Peugeot 9X8
- The No. 93 9X8 being driven at the 2026 6 Hours of Spa-Francorchamps
- Category: Le Mans Hypercar
- Constructor: Peugeot (Ligier)
- Designers: Matthias Hossann (Design Director) Vadim Gilca (Exterior Designer) Olivier Jansonnie (Technical Director)
- Predecessor: Peugeot 908

Technical specifications
- Length: 5,000 mm (197 in; 16 ft)
- Width: 2,080 mm (82 in; 7 ft)
- Height: 1,180 mm (46 in; 4 ft)
- Wheelbase: 3,045 mm (120 in; 10 ft)
- Engine: Peugeot X6H 2.6 litre V6 90° twin-turbo mid-engined, longitudinally mounted AWD (Peugeot Hybrid A) limited to 8,500 minutes inverse
- Electric motor: Peugeot Sport-conceived front-mounted Separate motor-generator unit + single-speed reducer
- Transmission: Sadev 7-speed sequential manual
- Battery: High-density 900-volt battery co-designed by Peugeot Sport, TotalEnergies/Saft
- Power: 671 bhp (680 PS; 500 kW) (Petrol) 268 bhp (272 PS; 200 kW) (Electric)
- Fuel: TotalEnergies
- Lubricants: TotalEnergies
- Brakes: Carbone Industrie carbon 380/365mm with AP Monobloc 6-piston calipers
- Tyres: Michelin slicks with OZ one-piece forged alloys, 31/71-18, after 29/71-18 front and 34/71-18 rear

Competition history
- Notable entrants: Peugeot Sport
- Notable drivers: Paul di Resta; Loïc Duval; Mikkel Jensen; Gustavo Menezes; Jean-Éric Vergne; James Rossiter; Nico Müller; Stoffel Vandoorne;
- Debut: 2022 6 Hours of Monza
- Last event: 2026 Lone Star Le Mans
| Races | Wins | Podiums | Poles | F/Laps |
| 29 | 0 | 4 | 1 | 1 |
- Teams' Championships: 0
- Constructors' Championships: 0
- Drivers' Championships: 0

= Peugeot 9X8 =

Sports racing car

The Peugeot 9X8 is a sports prototype racing car built by French car manufacturer Peugeot for the Le Mans Hypercar category in the FIA World Endurance Championship. Their first sports prototype in 11 years, the car made its debut at the 2022 6 Hours of Monza.

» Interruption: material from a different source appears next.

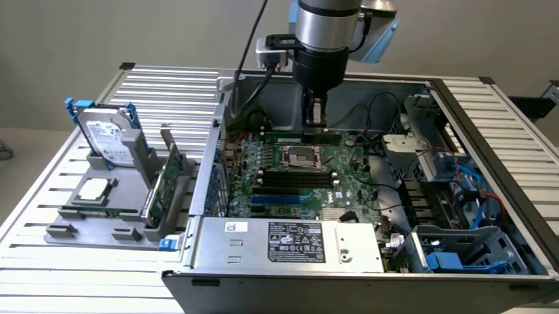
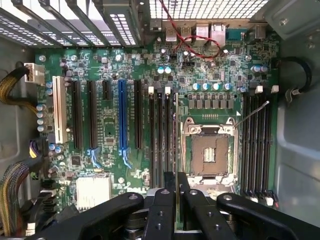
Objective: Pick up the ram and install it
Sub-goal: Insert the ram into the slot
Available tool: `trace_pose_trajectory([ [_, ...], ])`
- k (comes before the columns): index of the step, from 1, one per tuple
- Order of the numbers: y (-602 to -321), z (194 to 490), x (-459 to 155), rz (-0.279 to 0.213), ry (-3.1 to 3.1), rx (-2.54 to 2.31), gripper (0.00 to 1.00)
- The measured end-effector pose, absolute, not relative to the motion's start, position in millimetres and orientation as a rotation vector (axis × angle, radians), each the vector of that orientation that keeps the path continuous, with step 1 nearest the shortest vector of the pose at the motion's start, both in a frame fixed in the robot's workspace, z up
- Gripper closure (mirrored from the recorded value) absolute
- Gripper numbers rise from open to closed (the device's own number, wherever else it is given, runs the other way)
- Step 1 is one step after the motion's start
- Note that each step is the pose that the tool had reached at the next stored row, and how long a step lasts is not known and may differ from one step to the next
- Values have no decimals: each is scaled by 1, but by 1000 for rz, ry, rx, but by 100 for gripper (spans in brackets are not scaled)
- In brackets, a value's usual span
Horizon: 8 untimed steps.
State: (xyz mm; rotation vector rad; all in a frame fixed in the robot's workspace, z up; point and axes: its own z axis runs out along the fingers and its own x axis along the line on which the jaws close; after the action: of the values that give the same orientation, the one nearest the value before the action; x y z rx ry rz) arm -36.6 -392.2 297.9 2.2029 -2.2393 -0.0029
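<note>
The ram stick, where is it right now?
In the wrist view the ram stands edge-on in the gripper, over the black memory slots beside the processor socket.

The exterior view stands back from the table (image 1: 166, 85), high above one end of the open computer case (image 1: 262, 291). It looks down at a slant, far enough off to take in the whole case and the grey holder (image 1: 96, 226) on the exterior view's left. The wrist view rides on the arm (image 1: 328, 26) just behind the gripper (image 2: 176, 182) and faces what seems to be straight down, close over the motherboard (image 2: 110, 130). Both views share that motherboard, with its processor socket (image 2: 209, 152) and the black slots (image 2: 159, 135) beside it.
</note>
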Motion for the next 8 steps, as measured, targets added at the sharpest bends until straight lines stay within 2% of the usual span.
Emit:
trace_pose_trajectory([
  [8,-402,286,-37,-19,-2232,2196,86],
])
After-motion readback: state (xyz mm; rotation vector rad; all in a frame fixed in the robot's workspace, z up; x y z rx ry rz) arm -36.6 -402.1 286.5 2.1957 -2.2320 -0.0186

Peugeot states the 9X8's name to be a combination of multiple elements: the 9 symbolizes the brand's high-performance models, the X represents all-wheel drive and electric drive technologies, and the 8 corresponds to the brand's contemporary models.

==Development==
On 13 November 2019, Peugeot announced their return to the FIA World Endurance Championship and the 24 Hours of Le Mans for the 2022 season in the newly announced Le Mans Hypercar category. Their debut was subsequently delayed, with Peugeot stating that the homologation process for the Le Mans Hypercar category went against any chance of earlier participation in the season. The car eventually made its debut at the 2022 6 Hours of Monza.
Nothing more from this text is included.